__EXERCISE INSTRUCTIONS__. Below this line is the material. Write out only its lines from the one containing "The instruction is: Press" through the one containing "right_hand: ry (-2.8", both kept, exactly.

__EXERCISE DATA__.

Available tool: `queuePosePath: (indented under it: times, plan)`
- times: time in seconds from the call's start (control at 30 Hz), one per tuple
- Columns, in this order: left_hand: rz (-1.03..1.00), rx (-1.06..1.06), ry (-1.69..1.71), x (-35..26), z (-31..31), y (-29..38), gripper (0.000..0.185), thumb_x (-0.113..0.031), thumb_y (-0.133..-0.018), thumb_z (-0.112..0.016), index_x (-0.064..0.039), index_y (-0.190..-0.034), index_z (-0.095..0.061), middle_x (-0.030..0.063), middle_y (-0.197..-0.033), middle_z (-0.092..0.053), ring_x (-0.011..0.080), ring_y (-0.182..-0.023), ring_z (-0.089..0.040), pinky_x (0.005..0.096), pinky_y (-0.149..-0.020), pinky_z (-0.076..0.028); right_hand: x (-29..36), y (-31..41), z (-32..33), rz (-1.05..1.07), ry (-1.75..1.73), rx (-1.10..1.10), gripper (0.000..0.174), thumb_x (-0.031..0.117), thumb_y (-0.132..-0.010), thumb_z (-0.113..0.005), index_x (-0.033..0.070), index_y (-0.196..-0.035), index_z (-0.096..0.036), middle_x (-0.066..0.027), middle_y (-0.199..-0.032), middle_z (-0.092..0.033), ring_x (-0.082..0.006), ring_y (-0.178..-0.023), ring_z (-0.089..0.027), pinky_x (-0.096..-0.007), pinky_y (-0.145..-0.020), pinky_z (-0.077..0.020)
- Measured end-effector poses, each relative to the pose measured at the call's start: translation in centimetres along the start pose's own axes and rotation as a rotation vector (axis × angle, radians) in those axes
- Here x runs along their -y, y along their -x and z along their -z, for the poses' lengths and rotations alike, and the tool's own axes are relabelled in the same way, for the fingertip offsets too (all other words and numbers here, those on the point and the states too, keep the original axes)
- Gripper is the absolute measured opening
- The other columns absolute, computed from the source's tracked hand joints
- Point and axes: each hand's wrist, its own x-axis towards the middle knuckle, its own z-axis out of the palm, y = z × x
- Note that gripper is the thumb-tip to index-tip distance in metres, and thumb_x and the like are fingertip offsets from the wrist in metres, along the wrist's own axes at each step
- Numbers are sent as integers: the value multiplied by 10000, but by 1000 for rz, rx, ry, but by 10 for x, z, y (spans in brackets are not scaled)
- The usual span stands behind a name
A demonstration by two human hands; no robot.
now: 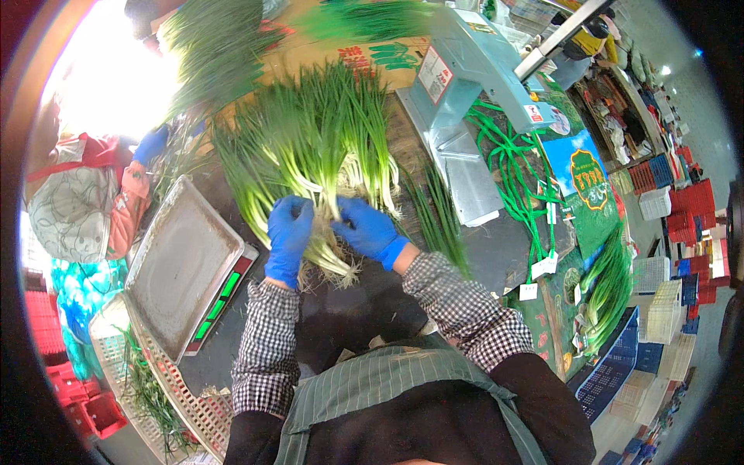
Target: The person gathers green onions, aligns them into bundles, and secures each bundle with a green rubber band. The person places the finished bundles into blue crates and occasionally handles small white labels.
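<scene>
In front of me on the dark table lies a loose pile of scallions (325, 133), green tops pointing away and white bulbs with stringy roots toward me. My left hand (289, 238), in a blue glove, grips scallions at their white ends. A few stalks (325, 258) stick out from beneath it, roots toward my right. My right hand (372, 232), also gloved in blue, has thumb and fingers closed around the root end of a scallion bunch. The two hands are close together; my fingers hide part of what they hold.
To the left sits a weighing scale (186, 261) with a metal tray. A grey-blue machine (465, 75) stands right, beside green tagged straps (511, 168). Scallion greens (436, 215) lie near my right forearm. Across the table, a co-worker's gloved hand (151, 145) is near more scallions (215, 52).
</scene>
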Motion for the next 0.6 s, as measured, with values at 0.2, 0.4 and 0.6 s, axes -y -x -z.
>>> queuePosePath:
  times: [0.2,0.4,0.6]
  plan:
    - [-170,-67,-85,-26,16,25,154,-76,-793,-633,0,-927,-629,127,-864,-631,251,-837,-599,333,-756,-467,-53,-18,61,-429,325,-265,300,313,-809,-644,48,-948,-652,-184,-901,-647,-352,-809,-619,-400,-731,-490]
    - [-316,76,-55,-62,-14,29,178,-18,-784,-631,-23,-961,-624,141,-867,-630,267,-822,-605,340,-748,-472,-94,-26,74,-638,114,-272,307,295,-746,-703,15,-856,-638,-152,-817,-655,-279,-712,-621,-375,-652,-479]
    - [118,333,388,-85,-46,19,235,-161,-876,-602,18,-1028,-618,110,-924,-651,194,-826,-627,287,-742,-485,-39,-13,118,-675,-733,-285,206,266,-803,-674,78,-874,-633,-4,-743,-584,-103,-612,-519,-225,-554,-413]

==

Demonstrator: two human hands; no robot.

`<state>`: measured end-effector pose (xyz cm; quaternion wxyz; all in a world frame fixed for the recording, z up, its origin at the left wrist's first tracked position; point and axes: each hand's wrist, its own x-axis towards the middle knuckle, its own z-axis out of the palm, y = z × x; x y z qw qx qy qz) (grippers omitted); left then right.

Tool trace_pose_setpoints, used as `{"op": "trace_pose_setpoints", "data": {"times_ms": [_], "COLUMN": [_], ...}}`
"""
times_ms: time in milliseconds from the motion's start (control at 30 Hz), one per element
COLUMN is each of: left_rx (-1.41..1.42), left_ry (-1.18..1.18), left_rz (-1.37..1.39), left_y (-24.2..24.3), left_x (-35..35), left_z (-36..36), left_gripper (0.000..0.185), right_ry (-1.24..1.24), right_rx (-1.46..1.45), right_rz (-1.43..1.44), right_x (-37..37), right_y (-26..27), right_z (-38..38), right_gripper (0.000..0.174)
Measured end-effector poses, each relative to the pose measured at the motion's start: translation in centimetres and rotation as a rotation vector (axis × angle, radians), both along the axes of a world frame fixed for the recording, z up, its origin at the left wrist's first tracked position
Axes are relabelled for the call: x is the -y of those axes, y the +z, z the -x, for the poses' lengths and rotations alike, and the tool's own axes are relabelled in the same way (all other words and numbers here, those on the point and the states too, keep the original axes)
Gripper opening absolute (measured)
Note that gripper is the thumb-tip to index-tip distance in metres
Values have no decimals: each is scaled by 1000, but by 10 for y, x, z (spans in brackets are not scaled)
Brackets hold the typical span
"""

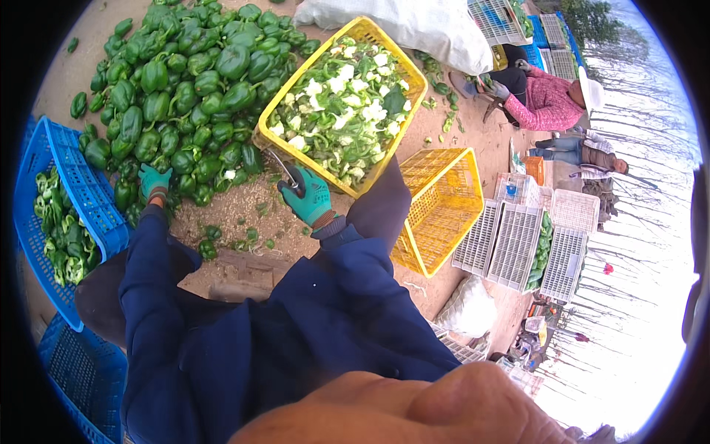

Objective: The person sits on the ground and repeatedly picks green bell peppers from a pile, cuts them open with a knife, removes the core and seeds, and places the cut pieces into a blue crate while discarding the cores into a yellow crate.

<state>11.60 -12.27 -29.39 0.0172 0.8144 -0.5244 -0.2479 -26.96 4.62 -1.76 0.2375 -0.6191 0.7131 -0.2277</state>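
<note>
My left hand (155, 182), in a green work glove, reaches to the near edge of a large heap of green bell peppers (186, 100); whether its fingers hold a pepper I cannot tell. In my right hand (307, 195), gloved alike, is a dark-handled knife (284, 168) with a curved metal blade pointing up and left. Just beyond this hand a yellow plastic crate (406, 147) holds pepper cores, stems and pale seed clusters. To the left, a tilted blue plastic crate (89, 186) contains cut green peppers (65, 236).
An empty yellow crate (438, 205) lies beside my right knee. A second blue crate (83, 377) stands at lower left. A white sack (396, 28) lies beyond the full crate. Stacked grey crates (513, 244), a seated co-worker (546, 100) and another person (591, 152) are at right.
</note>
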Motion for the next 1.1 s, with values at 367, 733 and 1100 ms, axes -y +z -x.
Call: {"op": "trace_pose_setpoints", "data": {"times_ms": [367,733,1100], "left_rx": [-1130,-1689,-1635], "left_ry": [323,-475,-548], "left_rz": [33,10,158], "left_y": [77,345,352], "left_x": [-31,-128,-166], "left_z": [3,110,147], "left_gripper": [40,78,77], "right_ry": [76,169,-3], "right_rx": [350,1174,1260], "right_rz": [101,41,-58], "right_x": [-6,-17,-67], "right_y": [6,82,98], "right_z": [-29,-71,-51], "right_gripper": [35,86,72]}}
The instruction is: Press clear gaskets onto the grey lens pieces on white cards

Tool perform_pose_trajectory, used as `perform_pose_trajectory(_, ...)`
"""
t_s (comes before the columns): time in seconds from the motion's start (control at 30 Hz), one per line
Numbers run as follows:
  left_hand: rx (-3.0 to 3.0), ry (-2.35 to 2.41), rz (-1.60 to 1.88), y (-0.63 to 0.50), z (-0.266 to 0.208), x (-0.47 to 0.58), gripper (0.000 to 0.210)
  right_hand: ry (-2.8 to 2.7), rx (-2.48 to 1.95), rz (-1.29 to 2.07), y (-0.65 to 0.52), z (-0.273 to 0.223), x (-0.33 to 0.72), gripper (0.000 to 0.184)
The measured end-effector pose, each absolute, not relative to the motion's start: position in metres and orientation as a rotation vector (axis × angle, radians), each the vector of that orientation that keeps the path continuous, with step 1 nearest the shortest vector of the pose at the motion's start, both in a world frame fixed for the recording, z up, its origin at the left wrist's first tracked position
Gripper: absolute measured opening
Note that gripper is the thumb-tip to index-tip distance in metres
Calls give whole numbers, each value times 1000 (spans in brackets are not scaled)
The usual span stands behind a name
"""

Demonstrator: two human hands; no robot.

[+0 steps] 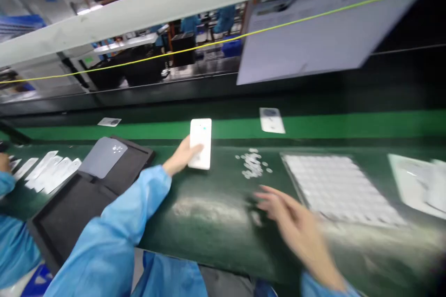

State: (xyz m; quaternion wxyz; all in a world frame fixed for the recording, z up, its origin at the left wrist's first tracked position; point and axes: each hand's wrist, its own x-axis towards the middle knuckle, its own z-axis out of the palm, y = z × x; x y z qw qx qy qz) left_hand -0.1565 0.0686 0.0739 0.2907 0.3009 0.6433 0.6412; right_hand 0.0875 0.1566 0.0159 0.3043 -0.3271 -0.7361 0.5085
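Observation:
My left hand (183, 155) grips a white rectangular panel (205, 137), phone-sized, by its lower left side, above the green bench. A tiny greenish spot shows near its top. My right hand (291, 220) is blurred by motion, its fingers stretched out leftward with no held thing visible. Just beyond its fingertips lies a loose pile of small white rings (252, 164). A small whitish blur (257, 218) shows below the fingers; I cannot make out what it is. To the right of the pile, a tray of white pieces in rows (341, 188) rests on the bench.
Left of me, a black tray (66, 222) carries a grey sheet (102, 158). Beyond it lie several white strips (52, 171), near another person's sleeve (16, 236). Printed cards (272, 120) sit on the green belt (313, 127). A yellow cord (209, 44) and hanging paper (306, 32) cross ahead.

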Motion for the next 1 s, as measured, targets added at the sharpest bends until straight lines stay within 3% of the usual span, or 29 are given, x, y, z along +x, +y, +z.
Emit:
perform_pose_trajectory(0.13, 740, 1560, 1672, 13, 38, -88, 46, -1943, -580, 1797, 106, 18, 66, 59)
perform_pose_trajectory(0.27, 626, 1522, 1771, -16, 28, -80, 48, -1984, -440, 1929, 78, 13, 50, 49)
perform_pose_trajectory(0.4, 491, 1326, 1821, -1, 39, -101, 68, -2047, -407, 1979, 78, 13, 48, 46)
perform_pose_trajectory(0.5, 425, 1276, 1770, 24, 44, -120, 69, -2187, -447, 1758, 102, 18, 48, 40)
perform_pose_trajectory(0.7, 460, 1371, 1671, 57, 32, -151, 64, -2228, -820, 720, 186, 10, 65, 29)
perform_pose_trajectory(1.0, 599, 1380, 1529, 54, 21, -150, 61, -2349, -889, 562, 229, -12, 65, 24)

__THE COMPLETED TASK__.
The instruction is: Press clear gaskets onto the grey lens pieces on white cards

Tool perform_pose_trajectory, used as `perform_pose_trajectory(_, ...)`
"""
t_s (comes before the columns): time in seconds from the motion's start (control at 30 Hz), one per line
Numbers run as follows:
  left_hand: rx (-3.0 to 3.0), ry (-2.35 to 2.41), rz (-1.60 to 1.88), y (-0.63 to 0.50), z (-0.266 to 0.208), x (-0.47 to 0.58), gripper (0.000 to 0.210)
  right_hand: ry (-2.8 to 2.7), rx (-2.48 to 1.95), rz (-1.29 to 2.07), y (-0.65 to 0.52), z (-0.273 to 0.223), x (-0.33 to 0.72), gripper (0.000 to 0.184)

This completes the exercise.